In questo caso si trattava di animali già macellati, ma più spesso i maiali arrivano in Italia da paesi esteri dopo lunghi viaggi. Nelle destinazioni finali o spesso durante il tragitto, quando intercettati e controllati dalle Forze dell’Ordine, se ne sono trovati persino feriti, moribondi o già morti. Come nel caso dei maiali provenienti dalla Germania e trovati dalla Polstrada di Perugia morti assiderati dentro il camion che li trasportava (vedi articolo GeaPress) o i maiali provenienti dalla Spagna trovati dalla Polstrada di Cagliari in gran parte già morti per asfissia e disidratazione (vedi articolo GeaPress).

Ma le disgrazie per i maiali cominciano fin dalla nascita. La “filiera” che li coinvolge è tra le più crudeli. A partire proprio dal parto. Basta solo vedere (eloquente la foto in alto) in quali condizioni le scrofe vengono fatte partorire. Nelle gabbie di gestazione nessun movimento è permesso, la stessa grandezza delle gabbie equivale praticamente a quella dell’animale. In tali condizioni partorisce e allatta i maialini. Gli stessi poi vengono castrati (a vivo), viene praticata la troncatura degli incisivi (a vivo) e il mozzamento (a vivo) della coda. L’anestesia e l’analgesico sono previsti per i piccoli sopra i sette giorni. Quindi vengono avviati all’ingrasso e poi la morte. Avete mai sentito le urla dei maiali condotti al macello?
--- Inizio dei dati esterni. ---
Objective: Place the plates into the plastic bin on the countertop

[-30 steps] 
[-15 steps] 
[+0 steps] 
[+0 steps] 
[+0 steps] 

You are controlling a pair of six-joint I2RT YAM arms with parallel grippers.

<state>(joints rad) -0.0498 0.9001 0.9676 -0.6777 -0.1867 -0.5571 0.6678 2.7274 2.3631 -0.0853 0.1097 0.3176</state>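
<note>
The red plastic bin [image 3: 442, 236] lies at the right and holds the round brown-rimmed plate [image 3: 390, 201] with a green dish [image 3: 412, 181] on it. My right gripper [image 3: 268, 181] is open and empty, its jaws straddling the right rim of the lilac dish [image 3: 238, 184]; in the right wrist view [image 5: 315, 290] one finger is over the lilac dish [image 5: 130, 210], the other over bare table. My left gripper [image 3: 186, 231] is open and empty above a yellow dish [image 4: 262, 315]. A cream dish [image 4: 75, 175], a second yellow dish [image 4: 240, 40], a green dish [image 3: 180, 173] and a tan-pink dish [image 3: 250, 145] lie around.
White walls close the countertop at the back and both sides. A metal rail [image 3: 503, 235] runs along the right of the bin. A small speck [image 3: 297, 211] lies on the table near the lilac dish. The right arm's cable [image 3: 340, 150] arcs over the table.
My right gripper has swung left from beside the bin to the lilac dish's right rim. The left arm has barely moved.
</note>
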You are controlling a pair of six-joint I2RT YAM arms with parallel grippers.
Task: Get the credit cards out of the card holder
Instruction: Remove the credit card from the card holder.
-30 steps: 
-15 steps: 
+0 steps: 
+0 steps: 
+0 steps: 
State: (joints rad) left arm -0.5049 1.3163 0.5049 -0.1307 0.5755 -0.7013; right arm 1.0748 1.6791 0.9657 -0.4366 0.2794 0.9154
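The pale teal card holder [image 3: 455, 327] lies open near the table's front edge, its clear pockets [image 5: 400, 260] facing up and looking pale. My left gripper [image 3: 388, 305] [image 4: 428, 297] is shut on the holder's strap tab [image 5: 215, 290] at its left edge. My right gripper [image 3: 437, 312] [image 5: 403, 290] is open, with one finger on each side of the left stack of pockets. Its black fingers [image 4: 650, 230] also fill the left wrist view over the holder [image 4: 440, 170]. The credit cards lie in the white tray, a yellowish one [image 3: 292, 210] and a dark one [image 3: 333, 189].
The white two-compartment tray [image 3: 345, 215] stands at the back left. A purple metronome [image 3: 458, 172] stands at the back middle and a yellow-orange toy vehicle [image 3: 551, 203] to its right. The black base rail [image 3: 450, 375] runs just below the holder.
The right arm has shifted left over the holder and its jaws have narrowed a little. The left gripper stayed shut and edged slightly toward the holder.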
E dire che il maiale è un animale che per sensibilità, intelligenza, pulizia, capacità relazionale è superiore al, ben più familiare, cane. A dimostrazione del rapporto schizofrenico che abbiamo nei confronti del mondo animale proprio il maiale, ed in particolare alcune varietà di piccole dimensioni, sta diventando un animale domestico. La stessa specie la manteniamo inscatolata per essere macellata e altresì la culliamo nelle nostre case con tanto di guinzaglietto per portarlo a spasso e altri accessori. Una moda americana. Per ora.

Ritornando alle condizioni d’allevamento giova ricordare che queste sono sostanzialmente immutate, ormai, da parecchio tempo.
Nel 2001, allorquando la Commissione Europa propose la modifica della direttiva 91/630/CEE che stabiliva le condizioni minime di benessere (sic!) per i suini allevati in maniera intensiva, le associazioni animaliste, anche in Italia, svolsero campagne per promuovere modifiche migliorative, ma poi non si ottenne nulla e sui risultati, di fatto, calò il silenzio.

Le due Direttive europee, entrambe del 2001, che hanno modificato la precedente direttiva del 1991, sono state recepite in Italia tramite Decreto Legislativo del febbraio 2004. Parlare di benessere dei suini è davvero una beffa. Poco o nulla è cambiato rispetto alla precedente direttiva, e anche quando appare la previsione un benché minimo miglioramento, vi è subito scritta l’eccezione che lo rende nullo.
Povero maiale, fortemente sfruttato, non tutelato e praticamente dimenticato.